Skandal Telepon Guncang Thailand: 3 Hari, 3 PM Berganti
Thailand dilanda badai politik. Mahkamah Konstitusi negara tersebut sementara menunda tugas Perdana Menteri Paetongtarn Shinawatra pada Selasa, 1 Juli 2025. Langkah ini diambil menyusul dugaan pelanggaran etik terkait komunikasi Paetongtarn dengan mantan Perdana Menteri Kamboja, Hun Sen.
Keputusan ini menambah kekacauan politik di Thailand yang tengah menghadapi perombakan kabinet besar-besaran dan pergolakan internal. Dalam tiga hari saja, Thailand telah menyaksikan tiga orang menduduki posisi Perdana Menteri.
Tiga Hari, Tiga Perdana Menteri: Gejolak Politik Thailand
Perombakan kabinet besar-besaran terjadi sebelum pengumuman Mahkamah Konstitusi. Peristiwa ini dipicu oleh keluarnya partai koalisi utama dari pemerintahan.
Awalnya, Menteri Transportasi dan Wakil Perdana Menteri Suriya Jungrungreangkit dari Partai Pheu Thai diprediksi akan menjadi Pelaksana Tugas Perdana Menteri.
Namun, beberapa jam sebelum keputusan Mahkamah Konstitusi, muncul kandidat lain. Phumtham Wechayachai, mantan Menteri Pertahanan, dikabarkan akan dilantik sebagai Menteri Dalam Negeri dan Wakil Perdana Menteri.
Ia juga diproyeksikan akan menjadi Pelaksana Tugas Perdana Menteri, sehingga menjadikannya figur ketiga yang memegang jabatan tersebut dalam tiga hari.
Di tengah kekacauan ini, pengaruh Thaksin Shinawatra, ayah Paetongtarn dan tokoh penting dinasti politik Pheu Thai, tetap terasa kuat. Walaupun popularitasnya meredup, pengaruhnya di kancah politik Thailand belum sepenuhnya hilang.
Potensi Pencopotan Permanen Paetongtarn Shinawatra
Proses penyelidikan etik oleh Mahkamah Konstitusi belum memiliki batas waktu yang jelas.
Jika terbukti bersalah, Paetongtarn berpotensi dicopot secara permanen dari jabatannya sebagai Perdana Menteri.
Dalam perombakan kabinet, Paetongtarn ditunjuk sebagai Menteri Kebudayaan. Jabatan ini tetap menempatkannya di lingkaran kekuasaan, meskipun posisinya menjadi lebih lemah.
Meskipun Pheu Thai masih memegang mayoritas kursi parlemen, kekuatan politik mereka kini rapuh. Kemungkinan pemilu dini dinilai kecil, tetapi konflik internal koalisi semakin terbuka.
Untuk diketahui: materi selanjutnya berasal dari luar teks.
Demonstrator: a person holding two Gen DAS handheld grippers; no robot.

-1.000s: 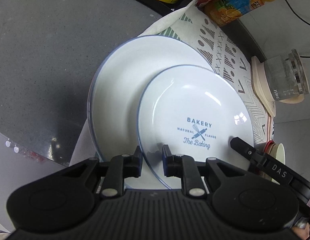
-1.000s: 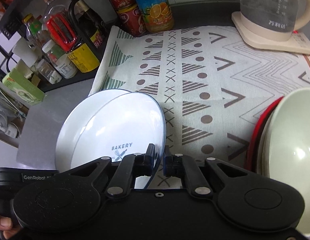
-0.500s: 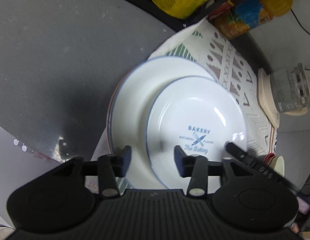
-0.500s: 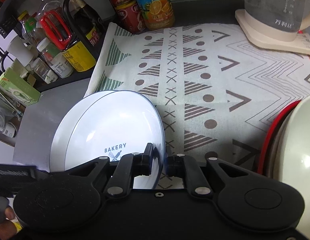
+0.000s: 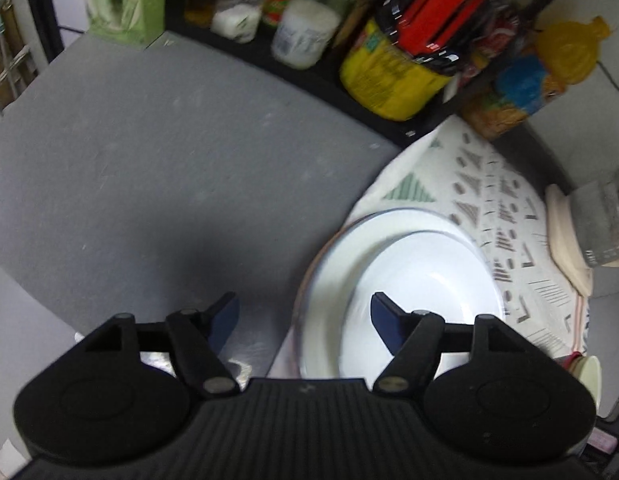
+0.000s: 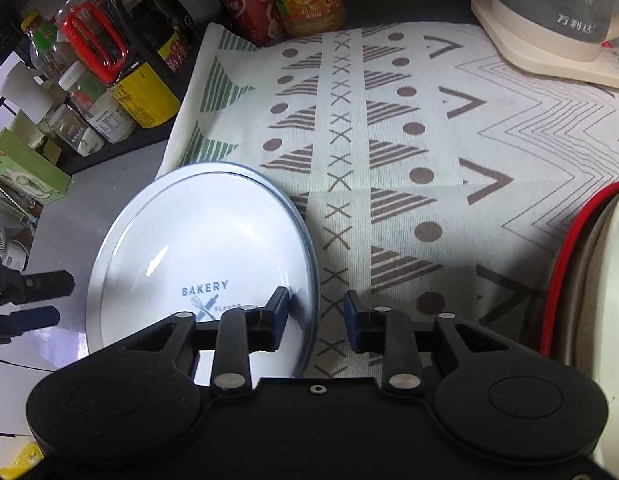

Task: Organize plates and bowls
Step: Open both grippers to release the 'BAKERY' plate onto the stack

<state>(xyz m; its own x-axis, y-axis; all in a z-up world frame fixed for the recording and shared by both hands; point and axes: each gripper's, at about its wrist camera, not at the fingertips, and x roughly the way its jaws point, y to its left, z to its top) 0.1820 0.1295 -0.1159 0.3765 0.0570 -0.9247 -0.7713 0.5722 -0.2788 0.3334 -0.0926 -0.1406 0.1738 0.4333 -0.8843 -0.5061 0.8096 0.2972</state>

Analis politik Thailand, Thitinan Pongsudhirak, menilai penangguhan ini akan menjerumuskan Paetongtarn ke dalam ketidakpastian politik yang berkepanjangan.
Ia menambahkan bahwa Thailand akan memiliki pemerintahan tanpa arah yang jelas, dengan kebijakan yang lamban dan ketidakpastian di masa depan. Pertikaian internal akan menjadi ciri khas pemerintahan koalisi.
Kontroversi Diplomatik dengan Kamboja: Akar Krisis Politik
Kasus hukum yang menimpa Paetongtarn bermula dari dugaan pelanggaran etik dalam komunikasi diplomatik dengan Kamboja.
Partai konservatif menuduh Paetongtarn gagal memenuhi standar integritas dalam komunikasi dengan mantan Perdana Menteri Kamboja, Hun Sen.
Dalam percakapan tersebut, Paetongtarn memanggil Hun Sen “paman” dan menyebut seorang komandan militer Thailand sebagai “lawan”. Rekaman percakapan ini bocor di media Kamboja dan memicu reaksi keras di dalam negeri.
Mahkamah Konstitusi berpendapat ada cukup alasan untuk menduga Paetongtarn melanggar etika sebagai menteri.
Menanggapi skorsing tersebut, Paetongtarn menyatakan akan bekerja sama dengan penyelidikan dan berusaha menjelaskan niatnya.
Ia menegaskan bahwa niatnya selalu untuk melakukan yang terbaik bagi negara.
Gejolak politik di Thailand masih jauh dari kata selesai. Ketidakpastian yang ditimbulkan oleh penangguhan Paetongtarn dan pergantian cepat Perdana Menteri menunjukkan betapa rapuhnya stabilitas politik negara tersebut. Masa depan pemerintahan koalisi dan arah kebijakan Thailand ke depannya masih menjadi tanda tanya besar.